Robo a mano armada cerca de la medianoche
El asalto ocurrió el domingo 8 de febrero, alrededor de las 23.30, cuando una vecina circulaba en motocicleta por la calle Córdoba, entre Kennedy y Mosconi, a la altura del colegio Santa María. En ese momento, dos personas salieron desde un terreno baldío sin iluminación y le cortaron el paso.
Uno de los delincuentes apuntó con un arma de fuego, obligando a la mujer a detenerse. Sin posibilidad de escapar, descendió del rodado y entregó la moto. El ataque duró apenas unos segundos, pero dejó en evidencia la modalidad violenta con la que operan los motochorros en Cañuelas.
Delincuentes encapuchados y sin detenidos
Los asaltantes actuaron con el rostro cubierto y escaparon por la misma calle en dirección al barrio San Ignacio. Según testigos, serían jóvenes de contextura mediana. A pesar de que había vecinos en la vía pública, nadie pudo intervenir.
La Policía llegó pocos minutos después y realizó un operativo de búsqueda, aunque sin resultados. Hasta el momento no hay detenidos, una situación que se repite en este tipo de hechos.

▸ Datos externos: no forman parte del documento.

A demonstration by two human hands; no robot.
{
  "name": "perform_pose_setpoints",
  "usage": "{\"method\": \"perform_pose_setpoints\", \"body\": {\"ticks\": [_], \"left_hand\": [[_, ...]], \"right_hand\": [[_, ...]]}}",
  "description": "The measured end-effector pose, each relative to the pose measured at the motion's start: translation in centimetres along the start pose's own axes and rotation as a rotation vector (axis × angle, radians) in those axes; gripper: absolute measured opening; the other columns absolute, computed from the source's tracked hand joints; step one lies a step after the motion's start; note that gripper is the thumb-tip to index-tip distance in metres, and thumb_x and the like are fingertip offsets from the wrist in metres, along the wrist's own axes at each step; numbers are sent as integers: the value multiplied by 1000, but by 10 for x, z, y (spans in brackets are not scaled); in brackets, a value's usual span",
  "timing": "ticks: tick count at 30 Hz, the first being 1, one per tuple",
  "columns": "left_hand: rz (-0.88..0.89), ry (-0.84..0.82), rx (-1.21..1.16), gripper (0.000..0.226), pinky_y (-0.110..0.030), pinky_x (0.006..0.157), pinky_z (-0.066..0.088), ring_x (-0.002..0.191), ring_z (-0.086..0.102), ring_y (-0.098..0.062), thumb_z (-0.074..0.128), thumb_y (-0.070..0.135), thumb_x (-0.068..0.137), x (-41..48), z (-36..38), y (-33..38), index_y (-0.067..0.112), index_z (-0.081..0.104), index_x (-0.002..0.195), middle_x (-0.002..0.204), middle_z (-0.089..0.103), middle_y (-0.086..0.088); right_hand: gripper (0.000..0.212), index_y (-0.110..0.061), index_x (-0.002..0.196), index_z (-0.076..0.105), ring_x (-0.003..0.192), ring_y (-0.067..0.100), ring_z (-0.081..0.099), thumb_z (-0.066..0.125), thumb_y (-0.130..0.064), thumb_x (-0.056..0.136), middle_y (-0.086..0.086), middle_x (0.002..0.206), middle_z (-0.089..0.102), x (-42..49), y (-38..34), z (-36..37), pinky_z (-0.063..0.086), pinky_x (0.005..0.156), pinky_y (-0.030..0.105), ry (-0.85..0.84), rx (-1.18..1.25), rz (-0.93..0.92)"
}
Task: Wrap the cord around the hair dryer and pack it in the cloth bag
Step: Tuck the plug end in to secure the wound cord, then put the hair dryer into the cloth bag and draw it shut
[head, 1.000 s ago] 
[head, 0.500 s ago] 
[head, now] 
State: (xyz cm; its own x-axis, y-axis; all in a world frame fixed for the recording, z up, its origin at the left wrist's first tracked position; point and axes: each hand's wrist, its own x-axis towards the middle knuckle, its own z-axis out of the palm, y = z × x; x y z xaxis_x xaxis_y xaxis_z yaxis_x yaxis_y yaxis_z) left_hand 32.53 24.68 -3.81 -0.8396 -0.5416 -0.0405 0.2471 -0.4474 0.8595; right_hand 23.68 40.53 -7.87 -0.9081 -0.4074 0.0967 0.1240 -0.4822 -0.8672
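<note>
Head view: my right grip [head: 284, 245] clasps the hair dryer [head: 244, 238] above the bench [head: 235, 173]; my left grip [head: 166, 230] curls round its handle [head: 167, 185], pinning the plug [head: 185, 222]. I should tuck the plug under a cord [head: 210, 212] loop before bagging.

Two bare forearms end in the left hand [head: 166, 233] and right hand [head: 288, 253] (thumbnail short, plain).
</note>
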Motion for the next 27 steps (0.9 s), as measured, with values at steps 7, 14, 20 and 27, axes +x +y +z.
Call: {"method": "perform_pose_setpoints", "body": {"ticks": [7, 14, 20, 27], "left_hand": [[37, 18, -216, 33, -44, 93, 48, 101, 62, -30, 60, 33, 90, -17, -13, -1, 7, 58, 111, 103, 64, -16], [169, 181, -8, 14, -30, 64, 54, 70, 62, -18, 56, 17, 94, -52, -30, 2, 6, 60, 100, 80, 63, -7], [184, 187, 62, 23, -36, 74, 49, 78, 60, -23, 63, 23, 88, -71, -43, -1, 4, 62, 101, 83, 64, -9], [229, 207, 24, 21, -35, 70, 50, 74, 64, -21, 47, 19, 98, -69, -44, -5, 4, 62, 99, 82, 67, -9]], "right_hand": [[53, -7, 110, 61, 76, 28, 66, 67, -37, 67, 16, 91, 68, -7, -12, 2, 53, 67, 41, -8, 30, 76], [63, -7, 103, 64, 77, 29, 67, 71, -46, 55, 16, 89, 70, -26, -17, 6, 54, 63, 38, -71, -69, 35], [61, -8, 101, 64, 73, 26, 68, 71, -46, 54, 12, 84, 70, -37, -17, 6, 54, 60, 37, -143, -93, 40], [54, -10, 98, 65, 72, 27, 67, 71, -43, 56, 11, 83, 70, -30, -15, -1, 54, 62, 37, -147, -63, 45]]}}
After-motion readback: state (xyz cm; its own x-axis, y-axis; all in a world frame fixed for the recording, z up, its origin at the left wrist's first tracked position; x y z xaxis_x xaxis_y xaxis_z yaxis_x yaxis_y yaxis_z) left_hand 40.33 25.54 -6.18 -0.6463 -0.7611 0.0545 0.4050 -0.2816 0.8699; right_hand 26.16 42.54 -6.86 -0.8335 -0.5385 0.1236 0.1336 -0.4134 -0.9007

La moto robada y el perjuicio económico
El vehículo sustraído es una Honda Wave modelo 2014, color bordó, con un espejo y una cacha dañados. Se trata de un rodado discontinuado y sin cobertura contra robo, lo que agrava el impacto económico para la víctima.
Además, tras el hecho, comenzaron a circular llamados y mensajes de supuestos informantes que exigen dinero a cambio de datos, una modalidad delictiva que suele repetirse en casos de robos de motos.
Robos de motos en aumento en Cañuelas
Este episodio se suma a otros hechos recientes vinculados al robo de motocicletas en distintos puntos de la ciudad. La reiteración de ataques armados, incluso en horarios nocturnos y zonas residenciales, refuerza la preocupación vecinal.
La falta de controles, la escasa presencia policial y los reiterados escapes de los delincuentes alimentan la sensación de abandono. Mientras tanto, los robos continúan y la inseguridad sigue avanzando en los barrios de Cañuelas.